### Exercise directions
Using the listing below, keep only the lines with the word "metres" and copy them.

### Recorded data
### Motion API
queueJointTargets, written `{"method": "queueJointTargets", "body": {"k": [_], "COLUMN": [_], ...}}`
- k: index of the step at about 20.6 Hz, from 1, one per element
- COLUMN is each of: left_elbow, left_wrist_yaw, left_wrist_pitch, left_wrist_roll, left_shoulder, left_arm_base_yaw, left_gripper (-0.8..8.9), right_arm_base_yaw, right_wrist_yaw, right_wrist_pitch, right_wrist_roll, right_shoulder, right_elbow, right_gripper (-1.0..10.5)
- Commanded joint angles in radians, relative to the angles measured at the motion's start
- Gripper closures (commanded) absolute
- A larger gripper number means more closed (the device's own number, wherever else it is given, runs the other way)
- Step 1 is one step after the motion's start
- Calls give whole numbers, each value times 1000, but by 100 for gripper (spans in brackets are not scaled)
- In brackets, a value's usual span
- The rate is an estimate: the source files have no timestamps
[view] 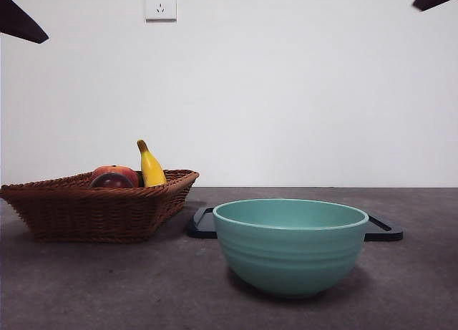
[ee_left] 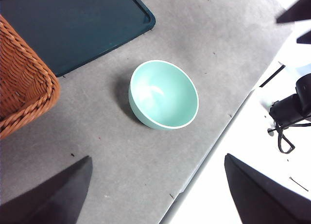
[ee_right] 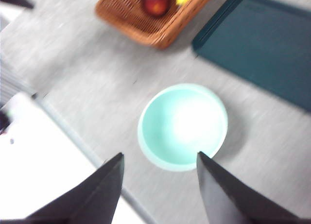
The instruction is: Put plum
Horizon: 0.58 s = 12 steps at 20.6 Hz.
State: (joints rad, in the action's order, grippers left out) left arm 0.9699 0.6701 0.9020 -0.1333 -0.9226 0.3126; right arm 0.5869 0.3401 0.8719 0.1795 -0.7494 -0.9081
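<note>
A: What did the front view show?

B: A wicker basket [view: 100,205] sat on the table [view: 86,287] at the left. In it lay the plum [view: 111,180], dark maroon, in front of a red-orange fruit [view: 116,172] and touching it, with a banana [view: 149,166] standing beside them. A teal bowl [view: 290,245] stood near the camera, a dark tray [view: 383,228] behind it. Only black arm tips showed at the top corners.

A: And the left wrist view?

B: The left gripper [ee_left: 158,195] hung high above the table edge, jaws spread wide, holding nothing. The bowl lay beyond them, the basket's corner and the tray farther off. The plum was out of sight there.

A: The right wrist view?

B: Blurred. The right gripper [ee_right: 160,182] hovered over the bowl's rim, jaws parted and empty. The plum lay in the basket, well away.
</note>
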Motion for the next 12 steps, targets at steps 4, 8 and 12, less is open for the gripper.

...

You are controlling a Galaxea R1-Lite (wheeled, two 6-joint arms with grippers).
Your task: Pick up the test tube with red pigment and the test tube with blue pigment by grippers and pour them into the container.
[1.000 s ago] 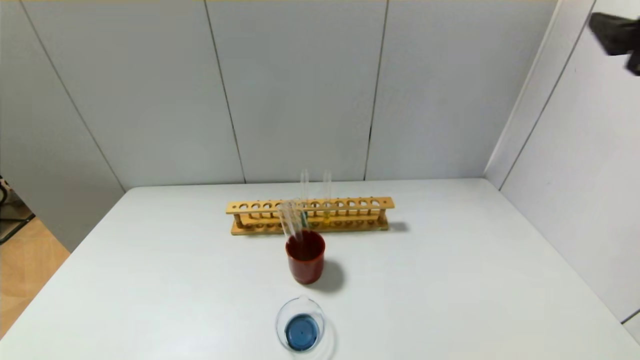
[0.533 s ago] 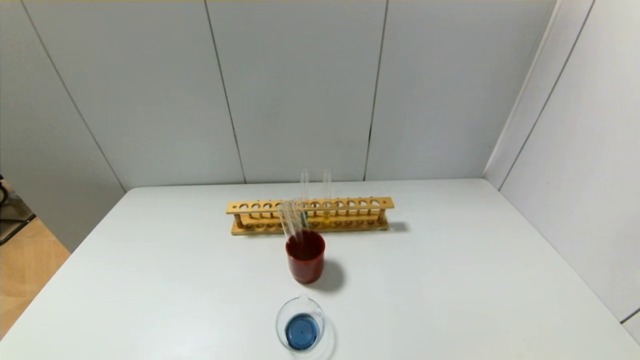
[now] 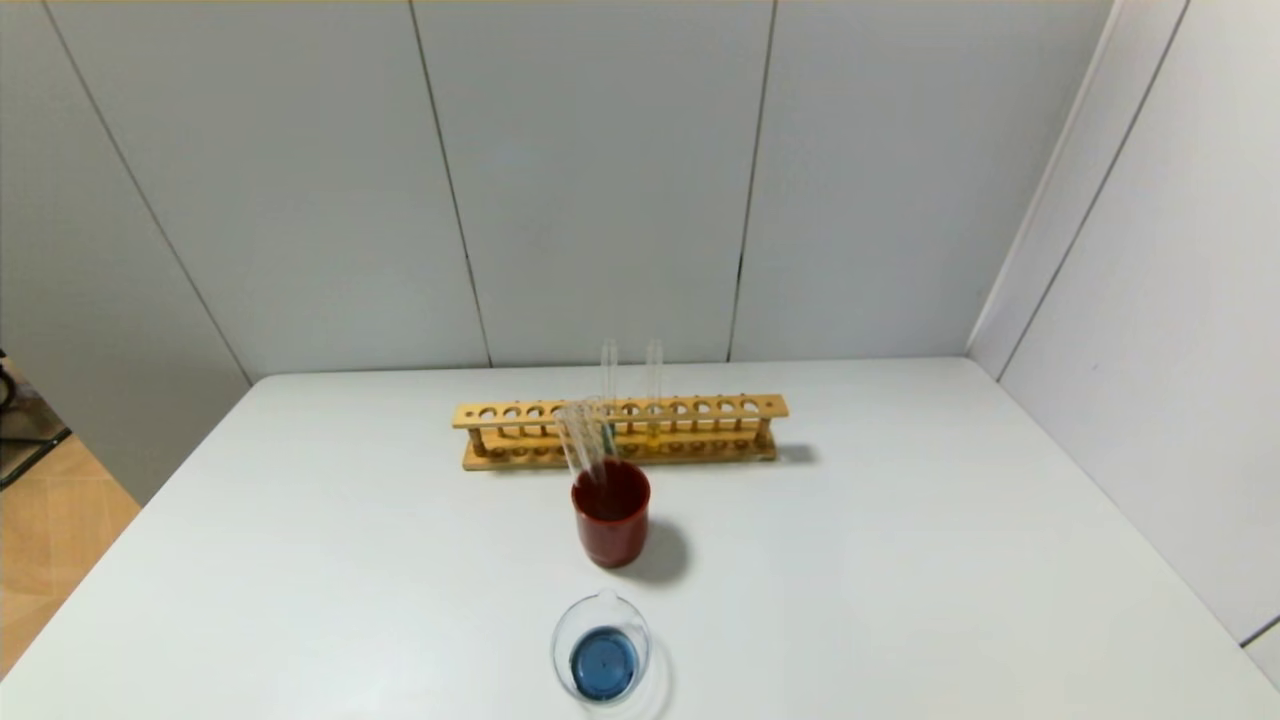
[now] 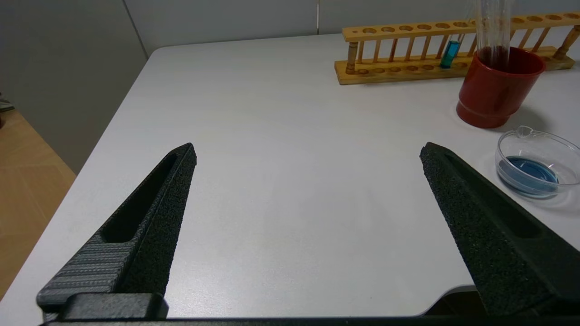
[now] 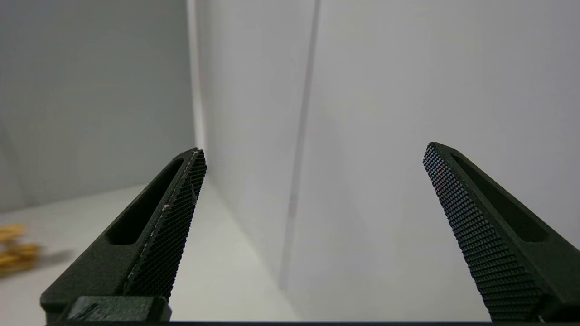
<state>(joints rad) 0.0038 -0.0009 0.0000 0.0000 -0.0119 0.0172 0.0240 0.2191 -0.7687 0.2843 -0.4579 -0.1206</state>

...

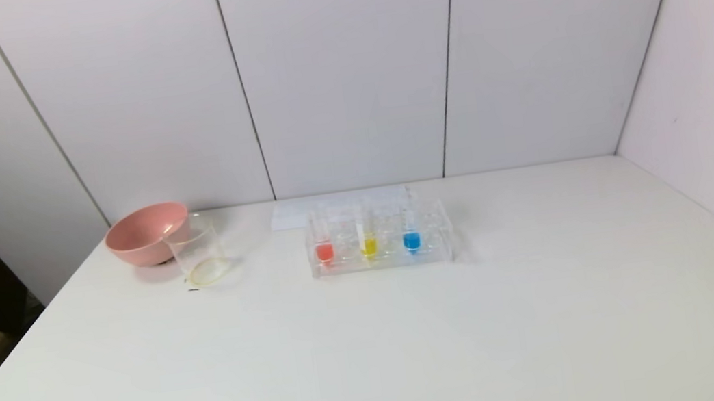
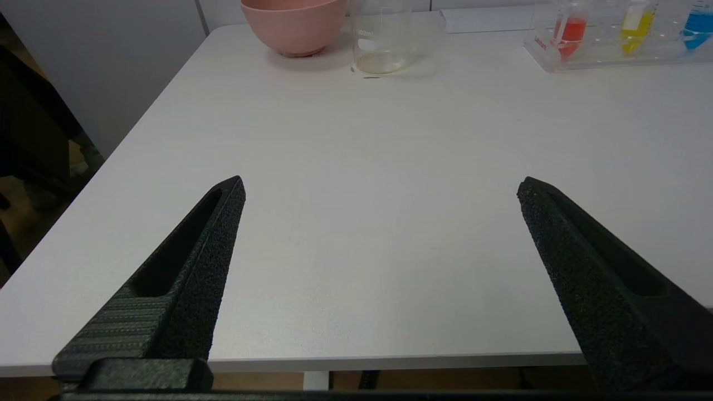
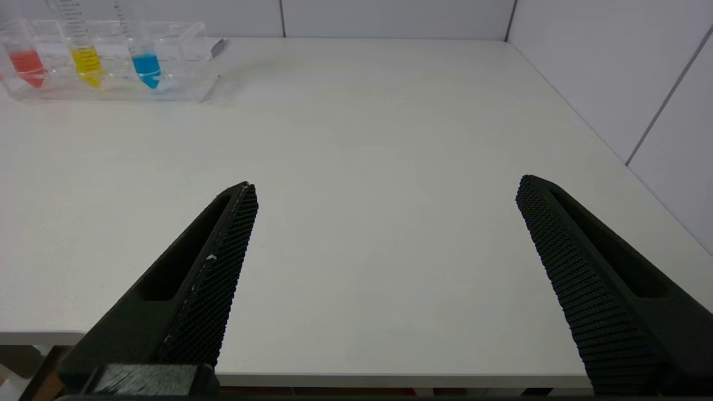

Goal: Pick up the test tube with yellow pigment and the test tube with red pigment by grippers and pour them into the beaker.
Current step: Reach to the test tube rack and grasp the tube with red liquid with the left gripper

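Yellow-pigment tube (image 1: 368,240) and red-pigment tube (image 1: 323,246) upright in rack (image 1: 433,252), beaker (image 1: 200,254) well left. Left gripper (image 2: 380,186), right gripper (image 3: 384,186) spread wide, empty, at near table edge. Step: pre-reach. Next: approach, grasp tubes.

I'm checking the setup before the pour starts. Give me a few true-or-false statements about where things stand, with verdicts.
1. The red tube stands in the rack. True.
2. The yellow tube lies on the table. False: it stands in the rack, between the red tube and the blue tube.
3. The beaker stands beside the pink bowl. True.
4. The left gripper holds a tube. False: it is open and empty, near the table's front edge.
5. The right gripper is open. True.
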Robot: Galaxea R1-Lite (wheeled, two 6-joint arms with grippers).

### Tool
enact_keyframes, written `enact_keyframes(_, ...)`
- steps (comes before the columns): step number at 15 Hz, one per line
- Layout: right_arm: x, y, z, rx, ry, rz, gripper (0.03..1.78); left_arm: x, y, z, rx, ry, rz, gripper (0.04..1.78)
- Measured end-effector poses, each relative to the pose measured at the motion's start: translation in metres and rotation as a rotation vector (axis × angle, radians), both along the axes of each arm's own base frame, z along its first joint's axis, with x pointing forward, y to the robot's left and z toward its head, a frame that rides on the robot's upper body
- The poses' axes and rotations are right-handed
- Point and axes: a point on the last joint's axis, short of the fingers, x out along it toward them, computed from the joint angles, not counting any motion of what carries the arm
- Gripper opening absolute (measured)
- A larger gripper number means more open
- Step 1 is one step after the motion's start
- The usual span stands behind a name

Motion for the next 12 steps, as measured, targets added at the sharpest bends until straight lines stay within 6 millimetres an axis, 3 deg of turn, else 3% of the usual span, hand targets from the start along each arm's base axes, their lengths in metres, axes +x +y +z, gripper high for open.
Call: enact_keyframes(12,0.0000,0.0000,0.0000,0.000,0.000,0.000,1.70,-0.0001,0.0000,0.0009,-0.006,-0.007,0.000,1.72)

### Answer to this exercise
- Measured end-effector poses, each relative to the pose measured at the motion's start: translation in metres and rotation as a rotation vector (axis × angle, radians), both along the axes of each arm's own base frame, z along its first joint's axis, with x pointing forward, y to the robot's left and z toward its head, a frame that rides on the robot's upper body
Motion for the next 12 steps, as measured, targets added at the sharpest bends until straight lines stay within 6 millimetres an axis, 3 deg of turn, else 3% of the usual span, hand targets from the start along each arm's base axes, their lengths in metres, axes +x +y +z, gripper high for open.

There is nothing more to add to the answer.